The promised whopper was in the subhead: "The Fox News host has said he was in a 'war zone' that apparently no American correspondent reached."

Had O'Reilly falsely claimed to have been on the Falkland Islands when he wasn't, the Fox News host might be in serious trouble. But he never really said that. He has said that he was "in a war zone in Argentina, in the Falklands," which can reasonably be defended as short-hand for "in the Falklands War" — especially because O'Reilly has oft described his experiences there as taking place in Buenos Aires. "I was not on the Falkland Islands and I never said I was," O'Reilly told the On Media blog last week. That hasn't really been disputed since.

This is idiotic. Bill O'Reilly said he was "in a war zone." The war zone, during the Falklands war, was in the Falklands. O'Reilly was on the Argentine mainland, about 1,200 miles away from the war zone.

Claiming to have been "in a war zone" when you were 1,200 miles distant from the war zone is, if anything, a more brazen lie than claiming your helicopter got shot down when it wasn't. At least Brian Williams was in Iraq, in a helicopter, flying the same route as the helicopter that got shot down. And Brian Williams is a shameful and absurd liar!

O'Reilly's defense is that he witnessed street demonstrations about the war that turned violent (how violent they were is another thing O'Reilly is lying about). Super. I think I witnessed the police arresting war protesters in New York in 2004—which means, by O'Reilly's standards, that I could say I was reporting from the Iraq war zone.

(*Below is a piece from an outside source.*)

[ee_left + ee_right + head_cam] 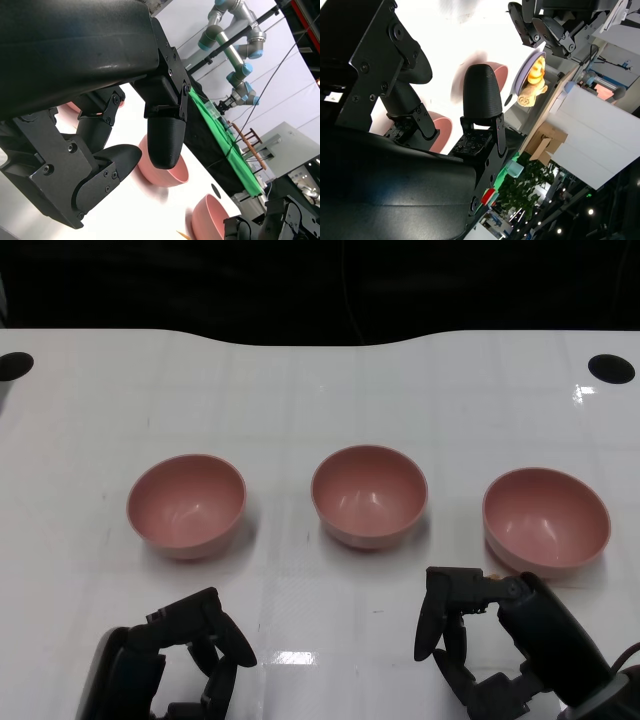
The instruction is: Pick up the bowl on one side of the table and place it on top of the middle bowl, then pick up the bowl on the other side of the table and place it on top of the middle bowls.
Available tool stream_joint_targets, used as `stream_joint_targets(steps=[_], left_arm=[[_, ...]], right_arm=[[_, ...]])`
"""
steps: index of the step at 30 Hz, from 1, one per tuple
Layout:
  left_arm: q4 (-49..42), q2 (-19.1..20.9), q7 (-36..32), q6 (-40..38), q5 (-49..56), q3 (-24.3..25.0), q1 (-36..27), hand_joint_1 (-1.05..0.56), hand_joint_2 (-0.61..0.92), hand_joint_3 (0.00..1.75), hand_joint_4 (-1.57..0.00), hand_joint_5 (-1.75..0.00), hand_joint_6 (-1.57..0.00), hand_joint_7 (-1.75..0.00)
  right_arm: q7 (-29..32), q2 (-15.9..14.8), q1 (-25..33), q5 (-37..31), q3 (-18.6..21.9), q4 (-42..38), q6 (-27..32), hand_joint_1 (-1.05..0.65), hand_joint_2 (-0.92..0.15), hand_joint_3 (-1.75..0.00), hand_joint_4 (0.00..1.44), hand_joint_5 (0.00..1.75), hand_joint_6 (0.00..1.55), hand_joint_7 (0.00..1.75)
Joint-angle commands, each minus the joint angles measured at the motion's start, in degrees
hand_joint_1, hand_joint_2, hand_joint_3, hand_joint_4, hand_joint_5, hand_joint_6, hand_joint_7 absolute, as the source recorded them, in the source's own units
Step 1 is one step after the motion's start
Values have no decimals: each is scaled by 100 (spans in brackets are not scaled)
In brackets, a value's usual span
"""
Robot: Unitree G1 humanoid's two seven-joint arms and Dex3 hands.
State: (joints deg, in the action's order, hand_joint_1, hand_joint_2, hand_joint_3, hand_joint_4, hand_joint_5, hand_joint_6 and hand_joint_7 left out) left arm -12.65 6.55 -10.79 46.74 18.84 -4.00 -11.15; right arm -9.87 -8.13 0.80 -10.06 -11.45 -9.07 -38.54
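Observation:
Three pink bowls stand in a row across the white table [320,390] in the head view: the left bowl [186,505], the middle bowl [369,495] and the right bowl [546,520]. All are upright, empty and apart from each other. My left hand [185,655] hovers near the front edge, short of the left bowl, fingers apart and holding nothing. My right hand [470,635] sits just in front of the right bowl, also empty with fingers spread. The left wrist view shows the middle bowl [165,172] and the right bowl [210,220] beyond my fingers [165,135].
Two black round holes [611,367] [14,365] mark the table's far corners. The dark back edge curves behind the bowls. Off the table, the left wrist view shows a grey robot arm [235,45], and the right wrist view a purple plate with a yellow toy [532,75].

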Motion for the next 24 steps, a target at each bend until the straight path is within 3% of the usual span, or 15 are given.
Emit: stream_joint_targets(steps=[1,16,21,24], left_arm=[[-43,78,1,54,-1,39,-9,-6,30,148,-82,-168,-82,-146],[-124,163,3,51,28,99,7,-7,31,147,-83,-167,-83,-144],[-181,148,-19,138,-85,197,42,-3,32,143,-80,-144,-83,-127],[-12,167,30,-89,-22,256,38,-3,35,131,-78,-128,-83,-106]], right_arm=[[54,-94,-1,-27,80,-13,-80,42,-15,-164,96,175,82,148],[72,-106,-79,-7,97,-224,-260,43,-16,-162,96,175,83,146],[111,-95,-77,-58,91,-203,-258,42,-15,-162,97,175,84,146],[104,-82,-73,-43,83,-166,-174,41,-15,-163,97,175,84,146]])
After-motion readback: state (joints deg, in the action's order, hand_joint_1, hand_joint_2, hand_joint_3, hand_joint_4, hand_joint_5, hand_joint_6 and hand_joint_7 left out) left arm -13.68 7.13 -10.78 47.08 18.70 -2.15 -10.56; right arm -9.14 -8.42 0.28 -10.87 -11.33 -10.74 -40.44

The reason why Brian Williams got into deep trouble for lying about his war experience while Bill O'Reilly hasn't is that Williams and O'Reilly have different jobs, for different employers. Brian Williams was paid to sit in front of a TV camera and give viewers an ostensibly neutral, agreeable account of current events. When people began disagreeing with Brian Williams about his presentation of facts, loudly and in public, it hurt his ability to perform those duties for NBC.

Bill O'Reilly is paid to go on television for Fox News and say things that get the viewers upset, even if those things are false or nonsensical. So what if his experience in the Falklands war was bogus? So is his experience in the War on Christmas. The fact that people are calling him dishonest simply proves, from Fox's point of view, that he's doing his job.

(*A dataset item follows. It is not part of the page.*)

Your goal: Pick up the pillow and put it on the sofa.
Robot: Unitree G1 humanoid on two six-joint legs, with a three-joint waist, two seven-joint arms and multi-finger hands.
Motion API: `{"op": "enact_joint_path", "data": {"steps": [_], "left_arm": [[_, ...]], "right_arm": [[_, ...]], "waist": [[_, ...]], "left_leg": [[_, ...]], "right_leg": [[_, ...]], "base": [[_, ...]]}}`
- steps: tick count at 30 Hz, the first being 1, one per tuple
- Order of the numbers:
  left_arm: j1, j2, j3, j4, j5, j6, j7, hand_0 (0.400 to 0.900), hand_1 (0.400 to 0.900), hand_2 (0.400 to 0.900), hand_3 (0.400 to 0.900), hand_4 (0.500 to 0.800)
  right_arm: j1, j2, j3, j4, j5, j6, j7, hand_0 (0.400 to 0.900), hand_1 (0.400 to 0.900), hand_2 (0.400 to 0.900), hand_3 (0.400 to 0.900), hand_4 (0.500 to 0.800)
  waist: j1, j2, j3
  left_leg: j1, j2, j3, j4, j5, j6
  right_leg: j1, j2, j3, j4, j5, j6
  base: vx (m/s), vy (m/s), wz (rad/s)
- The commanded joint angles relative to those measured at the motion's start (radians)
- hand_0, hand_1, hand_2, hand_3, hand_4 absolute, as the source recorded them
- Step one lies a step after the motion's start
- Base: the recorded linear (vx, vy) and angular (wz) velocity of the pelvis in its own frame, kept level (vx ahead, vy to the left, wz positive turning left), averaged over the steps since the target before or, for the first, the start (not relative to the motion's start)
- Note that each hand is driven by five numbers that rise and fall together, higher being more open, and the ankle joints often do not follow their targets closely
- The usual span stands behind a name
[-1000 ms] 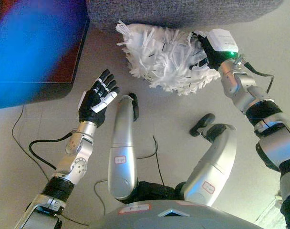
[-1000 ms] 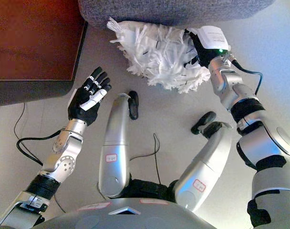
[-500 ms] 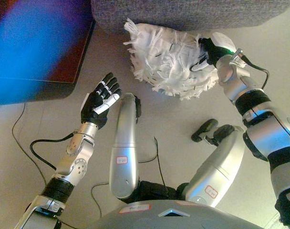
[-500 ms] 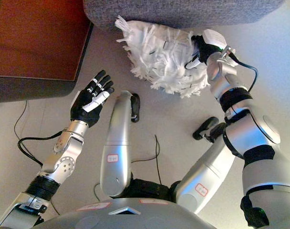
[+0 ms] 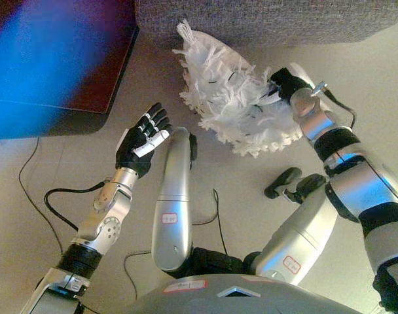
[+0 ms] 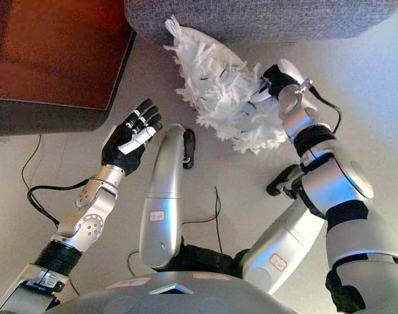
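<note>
Looking down through the head cameras, I see the white shaggy pillow by the base of the grey sofa, over the pale floor — whether it rests there or hangs clear, I cannot tell. My right hand is sunk into its right edge; its fingers are buried in the fringe, so their state is unreadable. My left hand is raised near the dark red table — fingers straight, palm empty.

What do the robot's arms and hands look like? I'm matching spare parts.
Both arms are silver-grey metal segments with black bands at the joints. The left hand is dark with white finger covers; the right hand is dark too, and a black cable runs from its wrist.
</note>
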Motion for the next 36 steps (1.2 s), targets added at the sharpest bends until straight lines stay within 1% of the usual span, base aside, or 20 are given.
{"op": "enact_joint_path", "data": {"steps": [1, 2, 4, 6, 7, 9, 11, 13, 14, 15, 17, 18, 20, 22, 23, 25, 27, 30, 33, 36], "left_arm": [[-0.001, -0.001, 0.005, -0.122, -0.026, -0.049, 0.001, 0.9, 0.9, 0.9, 0.9, 0.8], [0.002, -0.003, 0.005, -0.124, -0.029, -0.048, -0.001, 0.9, 0.9, 0.9, 0.9, 0.8], [0.008, -0.01, 0.008, -0.121, -0.033, -0.05, -0.006, 0.9, 0.9, 0.9, 0.9, 0.8], [0.017, -0.014, 0.013, -0.121, -0.043, -0.049, 0.004, 0.9, 0.9, 0.9, 0.9, 0.8], [0.022, -0.02, 0.016, -0.119, -0.041, -0.048, 0.017, 0.9, 0.9, 0.9, 0.9, 0.8], [0.032, -0.031, 0.028, -0.11, -0.022, -0.048, 0.035, 0.9, 0.9, 0.9, 0.9, 0.8], [0.047, -0.037, 0.045, -0.099, -0.003, -0.053, 0.043, 0.9, 0.9, 0.9, 0.9, 0.8], [0.056, -0.041, 0.059, -0.082, -0.007, -0.057, 0.054, 0.9, 0.9, 0.9, 0.9, 0.8], [0.054, -0.047, 0.076, -0.072, -0.022, -0.048, 0.065, 0.9, 0.9, 0.9, 0.9, 0.8], [0.059, -0.051, 0.09, -0.061, -0.016, -0.044, 0.068, 0.9, 0.9, 0.9, 0.9, 0.8], [0.068, -0.053, 0.109, -0.048, 0.005, -0.044, 0.068, 0.9, 0.9, 0.9, 0.9, 0.8], [0.069, -0.056, 0.118, -0.04, 0.022, -0.035, 0.076, 0.9, 0.9, 0.9, 0.9, 0.8], [0.069, -0.059, 0.126, -0.026, 0.041, -0.026, 0.079, 0.9, 0.9, 0.9, 0.9, 0.8], [0.072, -0.061, 0.129, -0.022, 0.063, -0.014, 0.093, 0.9, 0.9, 0.9, 0.9, 0.8], [0.075, -0.061, 0.133, -0.008, 0.069, -0.013, 0.093, 0.9, 0.9, 0.9, 0.9, 0.8], [0.078, -0.067, 0.14, 0.005, 0.085, 0.004, 0.108, 0.9, 0.9, 0.9, 0.9, 0.8], [0.084, -0.075, 0.15, 0.028, 0.1, 0.019, 0.115, 0.9, 0.9, 0.9, 0.9, 0.8], [0.094, -0.095, 0.159, 0.056, 0.126, 0.039, 0.109, 0.9, 0.9, 0.9, 0.9, 0.8], [0.113, -0.126, 0.173, 0.096, 0.151, 0.05, 0.095, 0.9, 0.9, 0.9, 0.9, 0.8], [0.132, -0.145, 0.184, 0.105, 0.174, 0.064, 0.085, 0.9, 0.9, 0.9, 0.9, 0.8]], "right_arm": [[-0.05, -0.026, -0.105, -0.067, 0.127, -0.091, -0.024, 0.4, 0.4, 0.4, 0.4, 0.5], [-0.041, -0.026, -0.119, -0.088, 0.145, -0.115, -0.021, 0.4, 0.4, 0.4, 0.4, 0.5], [-0.022, -0.03, -0.135, -0.134, 0.189, -0.133, -0.009, 0.4, 0.4, 0.4, 0.4, 0.5], [0.013, -0.04, -0.155, -0.216, 0.215, -0.153, 0.004, 0.4, 0.4, 0.4, 0.4, 0.5], [0.028, -0.045, -0.158, -0.252, 0.22, -0.167, 0.004, 0.4, 0.4, 0.4, 0.4, 0.5], [0.055, -0.057, -0.166, -0.34, 0.217, -0.171, 0.001, 0.4, 0.4, 0.4, 0.4, 0.5], [0.079, -0.075, -0.176, -0.417, 0.22, -0.18, 0.002, 0.4, 0.4, 0.4, 0.4, 0.5], [0.104, -0.093, -0.193, -0.496, 0.207, -0.184, -0.004, 0.4, 0.4, 0.4, 0.4, 0.5], [0.117, -0.105, -0.206, -0.551, 0.181, -0.194, -0.014, 0.4, 0.4, 0.4, 0.4, 0.5], [0.137, -0.113, -0.221, -0.604, 0.167, -0.197, -0.016, 0.4, 0.4, 0.4, 0.4, 0.5], [0.176, -0.125, -0.249, -0.689, 0.129, -0.202, -0.02, 0.4, 0.4, 0.4, 0.4, 0.5], [0.199, -0.139, -0.262, -0.745, 0.095, -0.205, -0.023, 0.4, 0.4, 0.4, 0.4, 0.5], [0.225, -0.157, -0.274, -0.812, 0.072, -0.217, -0.028, 0.4, 0.4, 0.4, 0.4, 0.5], [0.268, -0.179, -0.294, -0.893, 0.057, -0.22, -0.022, 0.4, 0.4, 0.4, 0.4, 0.5], [0.3, -0.192, -0.303, -0.929, 0.035, -0.248, -0.024, 0.4, 0.4, 0.4, 0.4, 0.5], [0.348, -0.206, -0.32, -1.004, 0.023, -0.256, -0.032, 0.4, 0.4, 0.4, 0.4, 0.5], [0.427, -0.206, -0.351, -1.098, 0.004, -0.283, -0.032, 0.4, 0.4, 0.4, 0.4, 0.5], [0.515, -0.196, -0.381, -1.193, -0.059, -0.328, -0.057, 0.4, 0.4, 0.4, 0.4, 0.5], [0.607, -0.186, -0.422, -1.296, -0.101, -0.359, -0.061, 0.4, 0.4, 0.4, 0.4, 0.5], [0.674, -0.192, -0.457, -1.358, -0.121, -0.386, -0.064, 0.4, 0.4, 0.4, 0.4, 0.5]], "waist": [[0.009, 0.064, -0.002], [0.008, 0.062, -0.002], [0.004, 0.06, -0.002], [-0.004, 0.052, -0.002], [-0.007, 0.048, -0.002], [-0.012, 0.036, -0.002], [-0.015, 0.026, -0.002], [-0.017, 0.009, -0.002], [-0.02, -0.006, -0.002], [-0.02, -0.017, -0.002], [-0.022, -0.037, -0.002], [-0.022, -0.052, -0.002], [-0.023, -0.069, -0.002], [-0.027, -0.089, -0.023], [-0.03, -0.098, -0.041], [-0.036, -0.114, -0.069], [-0.046, -0.128, -0.112], [-0.058, -0.137, -0.16], [-0.074, -0.142, -0.223], [-0.083, -0.143, -0.275]], "left_leg": [[0.073, 0.027, -0.036, -0.005, -0.049, 0.023], [0.085, 0.027, -0.031, -0.024, -0.043, 0.022], [0.113, 0.031, -0.021, -0.071, -0.028, 0.021], [0.156, 0.037, -0.003, -0.147, -0.001, 0.019], [0.181, 0.037, 0.003, -0.183, 0.016, 0.015], [0.243, 0.042, 0.022, -0.281, 0.059, 0.01], [0.301, 0.044, 0.038, -0.369, 0.095, 0.006], [0.364, 0.042, 0.053, -0.465, 0.133, 0.006], [0.394, 0.032, 0.069, -0.544, 0.18, 0.016], [0.445, 0.026, 0.082, -0.611, 0.198, 0.019], [0.524, 0.017, 0.102, -0.705, 0.23, 0.023], [0.58, 0.007, 0.111, -0.76, 0.247, 0.023], [0.654, -0.006, 0.117, -0.831, 0.272, 0.024], [0.711, -0.015, 0.118, -0.885, 0.286, 0.025], [0.745, -0.017, 0.123, -0.918, 0.294, 0.025], [0.805, -0.012, 0.134, -0.979, 0.306, 0.021], [0.881, -0.011, 0.154, -1.053, 0.318, 0.019], [0.961, -0.013, 0.185, -1.129, 0.328, 0.021], [1.043, -0.016, 0.224, -1.208, 0.343, 0.025], [1.094, -0.024, 0.242, -1.267, 0.356, 0.026]], "right_leg": [[0.022, 0.035, -0.001, -0.05, 0.019, -0.004], [0.033, 0.039, -0.004, -0.067, 0.026, -0.003], [0.059, 0.046, -0.011, -0.104, 0.04, -0.001], [0.102, 0.054, -0.025, -0.171, 0.065, -0.003], [0.125, 0.057, -0.031, -0.207, 0.081, -0.002], [0.189, 0.063, -0.053, -0.293, 0.114, -0.001], [0.252, 0.066, -0.075, -0.372, 0.145, 0.002], [0.318, 0.061, -0.107, -0.457, 0.179, 0.011], [0.358, 0.054, -0.137, -0.541, 0.235, 0.01], [0.413, 0.051, -0.165, -0.602, 0.254, 0.018], [0.498, 0.049, -0.203, -0.698, 0.288, 0.033], [0.558, 0.049, -0.224, -0.762, 0.31, 0.042], [0.64, 0.053, -0.247, -0.848, 0.344, 0.052], [0.712, 0.058, -0.27, -0.933, 0.378, 0.063], [0.754, 0.065, -0.281, -0.98, 0.4, 0.071], [0.821, 0.075, -0.299, -1.055, 0.435, 0.083], [0.9, 0.1, -0.315, -1.127, 0.459, 0.094], [0.977, 0.121, -0.332, -1.186, 0.478, 0.101], [1.036, 0.141, -0.347, -1.236, 0.501, 0.11], [1.069, 0.158, -0.353, -1.264, 0.512, 0.114]], "base": [[0.0, 0.0, 0.0], [0.0, 0.0, 0.0], [0.0, -0.004, 0.02], [0.0, -0.019, 0.05], [0.0, 0.0, 0.0], [0.0, -0.038, -0.02], [0.01, -0.042, -0.03], [-0.02, -0.05, 0.0], [-0.07, -0.055, 0.0], [-0.07, -0.064, -0.01], [0.01, -0.065, -0.07], [0.01, -0.061, -0.09], [0.0, -0.063, -0.12], [0.01, -0.06, -0.12], [0.04, -0.066, -0.1], [0.05, -0.077, -0.15], [0.06, -0.066, -0.19], [0.07, -0.039, -0.08], [0.12, -0.015, -0.02], [0.1, -0.009, 0.04]]}}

Thus the network maintains a political campaign's approach to controversy—where NBC wants to make trouble go away, Fox News wants to use trouble to promote itself. Instead of apologizing or investigating, the network counter-spins as hard as it can. You say Bill O'Reilly lied about being in a war zone; Fox says you're lying about the meaning of "in" and "war" and "zone."

And it works. Byers blames Mother Jones for coming after O'Reilly with a story that "could be argued away on semantics"—argued away, that is, if you are trying to argue semantics with someone as dull-witted as Dylan Byers. This willingness to be befogged presents a funny contrast to Byers' reaction when Fareed Zakaria was accused of plagiarism, under similarly disputed circumstances:

In that case, an executive for Fox News' parent-turned-sibling company*, News Corp, quickly retweeted Byers' analysis:

It's almost as if Dylan Byers writes the things that Fox News wants to see written. Certainly, the work he is doing on the O'Reilly story advances the interpretations that the Fox News PR department wants advanced.

By Byers' own semantic standards, then, it would be accurate to say that Dylan Byers works for Fox PR.